Frente al Reichstag se congregaron cientos de personas y consiguieron asaltar las vallas de seguridad y se sentaron en la escalera del Parlamento. La policía realizó numerosas detenciones, algunos fueron repelidos con spray de pimienta. Los días anteriores muchas personas habían fantaseado en las redes sociales con “asaltar el Reichstag” después de acampar en la Calle del 17 de Junio. La policía desarmó unas treinta tiendas de acampada que habían montado en el parque Tiergarten. La semana pasada hubo una carpa de protesta frente al parlamento organizada por las mismas personas.

Unas 300 personas fueron detenidas frente a la embajada rusa después de que la policía les pidiera que se disolvieran en varias ocasiones y de que varios manifestantes arrojaran botellas de cristal y otros objetos a la policía. Uno de los detenidos fue el famoso cocinero vegano Attila Hildmann, que en las últimas semanas se ha convertido en uno de los cabecillas del movimiento negacionista. Hildmann pertenece al espectro de los llamados “ciudadanos del reino”, un grupo creciente de neonazis violentos que creen que Alemania es una empresa y no un país y que tanto los Estados Unidos como Rusia mantienen el país ocupado porque después de la Segunda Guerra Mundial nunca se firmó un Tratado de Paz. De ahí que frente a la embajada rusa muchos manifestantes llevasen pancartas con la inscripción “Friedensvertrag”, que significa Tratado de Paz.

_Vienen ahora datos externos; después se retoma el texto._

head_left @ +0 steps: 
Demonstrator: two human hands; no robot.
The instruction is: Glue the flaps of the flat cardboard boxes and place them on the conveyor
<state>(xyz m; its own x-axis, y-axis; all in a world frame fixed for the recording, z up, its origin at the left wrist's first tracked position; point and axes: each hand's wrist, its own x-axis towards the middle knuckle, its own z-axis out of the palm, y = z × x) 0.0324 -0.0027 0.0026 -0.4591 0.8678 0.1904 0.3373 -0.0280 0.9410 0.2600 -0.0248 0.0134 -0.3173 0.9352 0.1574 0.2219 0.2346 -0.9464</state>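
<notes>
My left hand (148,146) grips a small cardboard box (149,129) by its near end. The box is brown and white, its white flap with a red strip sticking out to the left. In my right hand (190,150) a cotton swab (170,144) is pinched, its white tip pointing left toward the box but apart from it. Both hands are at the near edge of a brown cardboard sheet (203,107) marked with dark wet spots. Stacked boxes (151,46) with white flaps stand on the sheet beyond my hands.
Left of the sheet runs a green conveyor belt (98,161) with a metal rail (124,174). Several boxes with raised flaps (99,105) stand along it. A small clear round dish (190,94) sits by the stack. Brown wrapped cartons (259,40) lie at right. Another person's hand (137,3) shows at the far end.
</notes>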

Contra la manifestación de los negacionistas tuvieron lugar varias contramanifestaciones organizadas por la inciativa “Berlin contra los Nazis” y la confederación antiracista “Unteilbar” (indivisible). Estos manifestantes llevaban casi todos mascarilla y entre ellos se encontraban también miembros del partido socialdemócrata SPD (4)

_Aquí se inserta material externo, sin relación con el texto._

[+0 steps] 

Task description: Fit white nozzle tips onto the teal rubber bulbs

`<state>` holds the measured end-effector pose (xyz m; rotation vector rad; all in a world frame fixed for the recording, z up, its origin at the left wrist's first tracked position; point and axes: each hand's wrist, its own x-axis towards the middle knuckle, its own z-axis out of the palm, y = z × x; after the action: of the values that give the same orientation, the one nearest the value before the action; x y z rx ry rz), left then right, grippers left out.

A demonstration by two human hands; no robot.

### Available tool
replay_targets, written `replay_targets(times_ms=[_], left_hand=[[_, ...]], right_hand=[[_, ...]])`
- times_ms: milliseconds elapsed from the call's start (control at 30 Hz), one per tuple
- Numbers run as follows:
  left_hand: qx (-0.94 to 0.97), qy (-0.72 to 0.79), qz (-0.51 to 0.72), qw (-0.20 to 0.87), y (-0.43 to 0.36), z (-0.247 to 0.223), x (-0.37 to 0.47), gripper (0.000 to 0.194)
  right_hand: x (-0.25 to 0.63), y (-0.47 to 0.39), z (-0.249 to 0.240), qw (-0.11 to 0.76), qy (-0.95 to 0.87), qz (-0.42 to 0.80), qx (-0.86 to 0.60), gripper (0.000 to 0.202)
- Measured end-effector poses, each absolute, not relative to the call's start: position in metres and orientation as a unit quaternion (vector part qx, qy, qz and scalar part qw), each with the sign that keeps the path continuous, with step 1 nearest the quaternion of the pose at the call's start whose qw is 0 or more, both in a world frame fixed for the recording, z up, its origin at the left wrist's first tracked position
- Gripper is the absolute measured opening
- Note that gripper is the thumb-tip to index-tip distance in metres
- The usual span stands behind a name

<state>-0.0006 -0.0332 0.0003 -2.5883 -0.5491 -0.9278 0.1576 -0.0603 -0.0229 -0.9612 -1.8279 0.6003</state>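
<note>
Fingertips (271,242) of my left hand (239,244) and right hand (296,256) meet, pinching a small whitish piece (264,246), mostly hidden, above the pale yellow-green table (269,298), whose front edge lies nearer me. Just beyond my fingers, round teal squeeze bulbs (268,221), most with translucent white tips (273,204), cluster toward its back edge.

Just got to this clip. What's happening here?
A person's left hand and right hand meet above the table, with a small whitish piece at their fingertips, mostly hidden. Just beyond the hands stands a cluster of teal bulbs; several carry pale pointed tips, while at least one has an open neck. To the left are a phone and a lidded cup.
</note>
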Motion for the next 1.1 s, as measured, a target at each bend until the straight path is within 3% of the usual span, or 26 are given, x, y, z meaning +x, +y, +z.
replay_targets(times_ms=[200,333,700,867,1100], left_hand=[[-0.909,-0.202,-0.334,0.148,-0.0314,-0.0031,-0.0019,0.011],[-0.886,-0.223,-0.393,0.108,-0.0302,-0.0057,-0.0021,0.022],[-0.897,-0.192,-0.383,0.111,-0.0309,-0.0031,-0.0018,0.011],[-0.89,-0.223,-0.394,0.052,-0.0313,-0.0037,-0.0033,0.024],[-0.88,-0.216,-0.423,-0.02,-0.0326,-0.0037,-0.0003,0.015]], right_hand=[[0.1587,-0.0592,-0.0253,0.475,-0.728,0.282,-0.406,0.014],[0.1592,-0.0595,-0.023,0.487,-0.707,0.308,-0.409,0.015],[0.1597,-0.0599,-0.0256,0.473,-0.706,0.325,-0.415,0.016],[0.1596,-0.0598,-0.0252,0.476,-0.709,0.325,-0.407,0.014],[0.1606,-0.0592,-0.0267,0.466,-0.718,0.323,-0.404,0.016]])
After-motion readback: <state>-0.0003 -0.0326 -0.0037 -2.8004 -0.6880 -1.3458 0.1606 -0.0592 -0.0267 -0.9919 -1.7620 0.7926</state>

El nieto de Kennedy llama en Berlín a luchar “contra el totalitarismo”

El abogado, activista medioambiental y antivacunas Robert Francis Kennedy junior, el nieto del presidente norteamericano John F. Kennedy, se subió al estrado en la manifestación de los negacionistas para asegurar que “Berlín es el frente contra el totalitarismo global” y alertó de los supuestos peligros de la red de telefonía móvil de G5 y de los peligros de un estado totalitario basado en la tecnología, por lo que atacó al creador de Microsoft Bill Gates. Las personas estarían en peligro de “ser esclavizadas” según él. Kennedy recordó la visita de su abuelo a Berlín y repitió su famosa frase “Ich bin ein Berliner!” entre aplausos de la multitud. Bill Gates es uno de las figuras que la escena de negacionistas hacen responsable del supuesto control mundial detrás de la, bajo su punto de vista, fingida pandemia. Otros oradores se refirieron a éste, a la supuesta dictadura de Merkel y el cabecilla de la organización Michael Ballweg pidió en el escenario el fin de todas las medidas contra la contención de la pandemia y la dimisión del gobierno. Con la vacuna del coronavirus quieren implantar un chip a las personas, la pandemia es un invento para ocultar la crisis económica global... Las ideas del complot dominaron los discursos.